• _COLLECTED MATERIAL_:
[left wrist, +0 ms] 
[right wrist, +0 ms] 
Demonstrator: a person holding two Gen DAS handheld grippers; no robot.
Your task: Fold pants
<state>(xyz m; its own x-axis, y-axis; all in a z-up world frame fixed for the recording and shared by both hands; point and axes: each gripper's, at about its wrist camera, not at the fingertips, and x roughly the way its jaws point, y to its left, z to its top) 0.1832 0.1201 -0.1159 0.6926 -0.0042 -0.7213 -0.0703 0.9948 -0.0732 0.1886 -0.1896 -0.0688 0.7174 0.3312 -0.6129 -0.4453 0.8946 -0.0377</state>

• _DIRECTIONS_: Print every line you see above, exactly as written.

• _RESPONSE AREA_:
[left wrist, +0 ms] 
[right wrist, +0 ms] 
Demonstrator: a person holding two Gen DAS handheld grippers; no robot.
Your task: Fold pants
<state>(xyz m; its own x-axis, y-axis; all in a z-up world frame fixed for the recording and shared by both hands; point and axes: each gripper's, at about its wrist camera, not at the fingertips, and x roughly the way its jaws point, y to its left, z to its top) 0.1832 0.1201 -0.1159 0.6926 -0.0042 -0.7213 -0.0703 0.9948 -0.0732 0.1886 -0.1896 -0.0688 0.7174 0.3312 -0.6129 -0.4453 0.8946 -0.0377</state>

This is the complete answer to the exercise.